PHB Improves Metabolic Homeostasis in Obese C57BL6 Male Mice Fed a High Fat Diet

Pharmacological approaches to combat metabolic syndrome have been met with limited success. Given the critical role AMPK plays in metabolic homeostasis, targeting this protein as a potential treatment and prevention strategy for metabolic syndrome could be of clinical interest. Our current study investigated the effects of a well‐defined poly‐herbal blend (PHB) on high fat diet (HFD)‐induced body mass dysregulation and alterations in metabolic homeostasis and glycemic control in mice. Age‐matched mice were fed standard lab chow for six weeks, then switched to HFD supplemented with PHB. Preliminary data demonstrate that body weights of control and PHB‐treated mice were comparable in chow fed animals. However, mice fed HFD supplemented with PHB gained less weight compared to controls. Furthermore, PHB‐fed obese mice exhibited improved glucose tolerance and insulin sensitivity. Food intake of control and PHB‐treated mice were comparable on both diets.
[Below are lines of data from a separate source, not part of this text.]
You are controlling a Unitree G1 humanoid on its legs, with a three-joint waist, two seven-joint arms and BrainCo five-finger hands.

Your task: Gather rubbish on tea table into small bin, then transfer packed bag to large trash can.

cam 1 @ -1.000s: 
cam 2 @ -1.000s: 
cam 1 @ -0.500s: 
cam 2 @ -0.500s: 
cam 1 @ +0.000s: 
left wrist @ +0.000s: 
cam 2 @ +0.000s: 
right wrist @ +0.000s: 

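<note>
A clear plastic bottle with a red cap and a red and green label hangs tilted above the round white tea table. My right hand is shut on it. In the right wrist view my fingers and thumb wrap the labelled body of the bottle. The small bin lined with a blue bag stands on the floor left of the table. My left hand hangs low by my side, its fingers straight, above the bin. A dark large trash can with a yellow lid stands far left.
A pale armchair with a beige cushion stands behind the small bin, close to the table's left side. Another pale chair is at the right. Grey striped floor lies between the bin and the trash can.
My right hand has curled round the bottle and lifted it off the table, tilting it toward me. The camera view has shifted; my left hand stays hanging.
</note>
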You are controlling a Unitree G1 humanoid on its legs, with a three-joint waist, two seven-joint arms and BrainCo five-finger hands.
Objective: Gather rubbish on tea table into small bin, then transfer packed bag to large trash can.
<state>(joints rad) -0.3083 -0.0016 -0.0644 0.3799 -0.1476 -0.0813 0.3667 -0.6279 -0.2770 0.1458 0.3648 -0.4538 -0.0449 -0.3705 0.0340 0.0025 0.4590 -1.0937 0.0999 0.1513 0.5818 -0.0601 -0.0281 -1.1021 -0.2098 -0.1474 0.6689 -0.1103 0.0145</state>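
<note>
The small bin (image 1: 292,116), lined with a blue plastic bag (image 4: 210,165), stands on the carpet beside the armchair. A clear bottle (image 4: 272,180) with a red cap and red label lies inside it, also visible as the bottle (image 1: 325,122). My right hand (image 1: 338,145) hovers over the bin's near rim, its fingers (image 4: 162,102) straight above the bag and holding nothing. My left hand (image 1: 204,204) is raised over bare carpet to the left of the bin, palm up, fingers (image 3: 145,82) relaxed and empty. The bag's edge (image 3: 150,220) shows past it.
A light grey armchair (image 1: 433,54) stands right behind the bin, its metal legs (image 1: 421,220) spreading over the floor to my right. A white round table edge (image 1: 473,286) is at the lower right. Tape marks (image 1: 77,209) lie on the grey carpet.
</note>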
Consistent with the decreased body weight, PHB supplementation resulted in decreased fat mass. Mechanistic studies in adipocytes and muscle cells demonstrated that these beneficial effects were mediated, at least in part, through regulation of the AMPK signaling pathway. Taken together, our preliminary studies identify PHB as a natural and sustainable approach for the treatment and prevention of metabolic syndrome and warrant additional investigation.